Na początku jego problemem była koordynacja ruchowa. – To dlatego, że bardzo szybko urosłem. Dzięki trenerom przygotowania motorycznego w Akademii i pracy indywidualnej poprawiłem ten element, ale uważam, że nadal mogę go doskonalić – wskazuje sam Hoyo-Kowalski. Poprawie koordynacji dobrze robiła gra w koszykówkę, którą lubi od dziecka. - Interesuję się koszykówką i śledzę NBA. Gdy byłem młodszy jeździłem też na nartach, lubię również pływać - wylicza.

Stolarski wspomina, że Hoyo-Kowalski był otwarty na rady ze strony trenerów, ale nie przyjmował ich bezkrytycznie. - Jak miałem do niego jakieś uwagi, Dani oczywiście przyjmował je do wiadomości, ale potrafił wejść w dyskusję: trenerze, ale tutaj miałem taką a taką sytuację, co trener uważa? Co by trener zrobił na moim miejscu? Dociekliwy był.

Jako chłopak z Barcelony, Hoyo-Kowalski siłą rzeczy inspirował się gwiazdami Blaugrany. - Kibicuję Barcelonie, bo tam się urodziłem, a także Liverpoolowi, którego styl gry bardzo mi się podoba. Dlatego moimi wymarzonymi kierunkami są Anglia i Hiszpania – przyznaje. - Bardzo podziwiałem Carlesa Puyola, ale oglądając mecze topowych drużyn staram się podpatrywać najlepsze elementy gry wszystkich zawodników.

Często młode talenty już na wczesnym etapie przygody z piłką przykuwają uwagę zagranicznych klubów, które zapraszają ich na testy. Jednak w Akademii Wisły przyznają, że akurat w roczniku 2003 w Wiśle oczy obserwatorów ściągał na siebie przede wszystkim napastnik Aleksander Buksa. Choć w 2018 roku nagrodę dla KURO Piłkarza Sezonu dostał w Akademii Hoyo-Kowalski.

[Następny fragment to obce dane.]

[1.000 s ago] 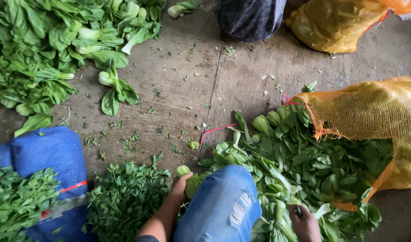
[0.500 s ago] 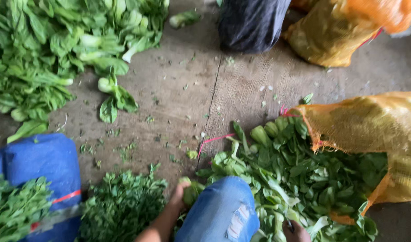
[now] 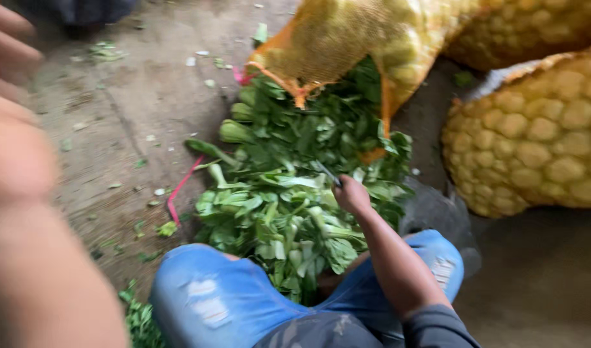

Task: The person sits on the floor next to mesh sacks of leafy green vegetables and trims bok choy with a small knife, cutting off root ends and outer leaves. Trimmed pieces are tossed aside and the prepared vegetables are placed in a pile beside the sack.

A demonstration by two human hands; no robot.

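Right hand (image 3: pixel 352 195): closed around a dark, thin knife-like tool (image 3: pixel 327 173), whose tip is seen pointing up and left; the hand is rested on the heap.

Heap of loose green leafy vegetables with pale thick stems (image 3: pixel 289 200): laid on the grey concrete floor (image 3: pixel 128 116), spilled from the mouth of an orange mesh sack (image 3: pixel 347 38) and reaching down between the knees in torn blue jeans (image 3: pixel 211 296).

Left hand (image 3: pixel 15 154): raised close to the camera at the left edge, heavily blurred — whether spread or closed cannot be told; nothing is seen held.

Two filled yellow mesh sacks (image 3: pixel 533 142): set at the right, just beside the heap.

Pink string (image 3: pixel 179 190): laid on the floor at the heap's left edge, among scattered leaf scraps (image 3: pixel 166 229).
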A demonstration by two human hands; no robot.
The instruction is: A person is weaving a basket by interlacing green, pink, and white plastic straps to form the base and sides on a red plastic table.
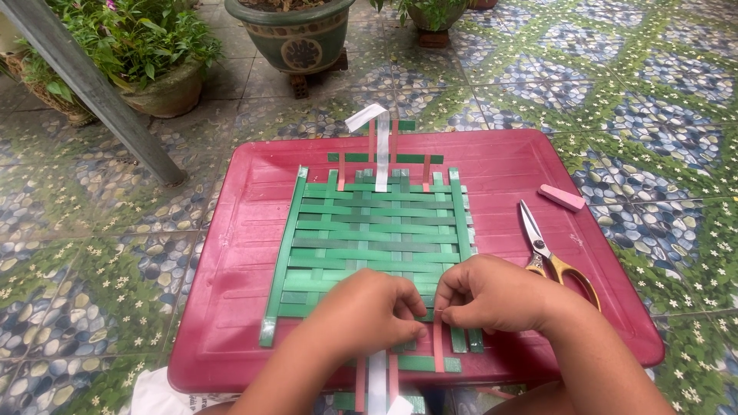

– Zawsze się mówiło, że na pewno do ekstraklasy przebije się Olek Buksa. To wiedzieliśmy wszyscy. Mieliśmy świadomość, że to talent, który będzie grał zawodowo w piłkę. Natomiast Daniego prowadziłem pięć lat i nie usłyszałem nigdy: słuchaj, jakiego ciekawego masz zawodnika, kto to jest ten Hoyo-Kowalski? Nie był tak zauważany, jak Olek. Być może dlatego, że grał na środku obrony.


Jak śpiewa, to po hiszpańsku



Co więc sprawiło, że to właśnie Hoyo-Kowalski dostał szansę zostania najmłodszym ligowym debiutantem w historii Wisły? Nie było przecież wcale tak, że trener pierwszej drużyny Wisły Maciej Stolarczyk sięgnął po Hoyo-Kowalskiego tylko z konieczności. Owszem, skład „Białej Gwiazdy” w rundzie finałowej przetrzebiły kontuzje. Ale teoretycznie Stolarczyk mógł wybrać inne rozwiązanie – stawiać np. na 17-letniego wówczas Dawida Szota, czy przestawić na pozycję stopera bardziej doświadczonego zawodnika z innej pozycji. A wybrał 15-letniego Daniela i w kolejnych trzech spotkaniach konsekwentnie na niego stawiał.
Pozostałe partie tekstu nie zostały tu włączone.